▶ _The task_
A faithful, complete transcription of the listing is required.

▶ _Material provided_
%%

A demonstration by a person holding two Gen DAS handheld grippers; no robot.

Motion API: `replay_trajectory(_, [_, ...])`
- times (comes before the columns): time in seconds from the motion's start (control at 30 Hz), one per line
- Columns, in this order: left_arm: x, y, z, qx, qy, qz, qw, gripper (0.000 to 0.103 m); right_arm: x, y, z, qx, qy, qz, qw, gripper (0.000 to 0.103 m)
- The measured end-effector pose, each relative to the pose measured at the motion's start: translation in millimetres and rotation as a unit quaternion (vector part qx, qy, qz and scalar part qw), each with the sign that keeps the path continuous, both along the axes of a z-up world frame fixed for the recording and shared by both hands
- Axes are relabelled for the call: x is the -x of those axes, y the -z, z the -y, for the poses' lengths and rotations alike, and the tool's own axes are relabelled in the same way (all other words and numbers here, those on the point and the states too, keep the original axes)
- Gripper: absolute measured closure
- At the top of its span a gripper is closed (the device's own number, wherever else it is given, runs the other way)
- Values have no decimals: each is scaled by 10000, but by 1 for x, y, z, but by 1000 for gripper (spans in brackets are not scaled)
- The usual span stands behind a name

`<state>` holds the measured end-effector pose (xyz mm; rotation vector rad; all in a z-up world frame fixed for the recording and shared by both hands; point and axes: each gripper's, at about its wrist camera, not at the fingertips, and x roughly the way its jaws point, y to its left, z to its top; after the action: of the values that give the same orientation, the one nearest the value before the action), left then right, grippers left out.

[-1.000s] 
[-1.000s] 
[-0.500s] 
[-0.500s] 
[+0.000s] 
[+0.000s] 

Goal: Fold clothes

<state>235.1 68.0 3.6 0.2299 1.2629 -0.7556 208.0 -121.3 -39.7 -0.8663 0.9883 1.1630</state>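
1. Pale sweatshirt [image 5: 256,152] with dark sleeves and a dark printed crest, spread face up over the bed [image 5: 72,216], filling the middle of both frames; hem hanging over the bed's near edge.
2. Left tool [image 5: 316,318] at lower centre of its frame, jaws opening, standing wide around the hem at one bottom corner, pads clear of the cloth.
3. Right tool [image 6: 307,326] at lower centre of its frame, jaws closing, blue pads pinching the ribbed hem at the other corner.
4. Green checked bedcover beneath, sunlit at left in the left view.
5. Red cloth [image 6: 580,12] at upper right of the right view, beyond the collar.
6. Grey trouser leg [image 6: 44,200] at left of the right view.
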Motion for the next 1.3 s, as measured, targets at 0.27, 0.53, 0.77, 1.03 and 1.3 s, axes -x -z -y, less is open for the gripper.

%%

▶ _Your solution_
A demonstration by a person holding two Gen DAS handheld grippers; no robot.

Motion API: `replay_trajectory(_, [_, ...])`
- times (comes before the columns): time in seconds from the motion's start (control at 30 Hz), one per line
- Columns, in this order: left_arm: x, y, z, qx, qy, qz, qw, gripper (0.000 to 0.103 m); right_arm: x, y, z, qx, qy, qz, qw, gripper (0.000 to 0.103 m)
- The measured end-effector pose, each relative to the pose measured at the motion's start: translation in millimetres and rotation as a unit quaternion (vector part qx, qy, qz and scalar part qw), each with the sign that keeps the path continuous, both along the axes of a z-up world frame fixed for the recording and shared by both hands
- Axes are relabelled for the call: x is the -x of those axes, y the -z, z the -y, for the poses' lengths and rotations alike, and the tool's own axes are relabelled in the same way (all other words and numbers here, those on the point and the states too, keep the original axes)
- Gripper: absolute measured closure
- At the top of its span a gripper is closed (the device's own number, wherever else it is given, runs the other way)
- Values have no decimals: each is scaled by 10000, but by 1 for x, y, z, but by 1000 for gripper (spans in brackets are not scaled)
- The usual span stands behind a name

`<state>` holds the measured end-effector pose (xyz mm; rotation vector rad; all in a z-up world frame fixed for the recording and shared by both hands; point and axes: each gripper's, at about its wrist camera, not at the fingertips, and x roughly the way its jaws point, y to its left, z to its top; after the action: of the values that give the same orientation, the one nearest the value before the action), left then right, grippers left out.

[-1.000s] 
[-1.000s] 
[-0.500s] 
[-0.500s] 
[+0.000s] 
[+0.000s] 

Goal: Fold clothes

<state>235.1 68.0 3.6 0.2299 1.2629 -0.7556 208.0 -121.3 -39.7 -0.8663 0.9883 1.1630</state>
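1. Pale sweatshirt [image 5: 256,152] with dark sleeves and a dark printed crest, spread face up over the bed [image 5: 72,216], filling the middle of both frames; hem hanging over the bed's near edge.
2. Left tool [image 5: 316,318] at lower centre of its frame, jaws opening, standing wide around the hem at one bottom corner, pads clear of the cloth.
3. Right tool [image 6: 307,326] at lower centre of its frame, jaws closing, blue pads pinching the ribbed hem at the other corner.
4. Green checked bedcover beneath, sunlit at left in the left view.
5. Red cloth [image 6: 580,12] at upper right of the right view, beyond the collar.
6. Grey trouser leg [image 6: 44,200] at left of the right view.
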Motion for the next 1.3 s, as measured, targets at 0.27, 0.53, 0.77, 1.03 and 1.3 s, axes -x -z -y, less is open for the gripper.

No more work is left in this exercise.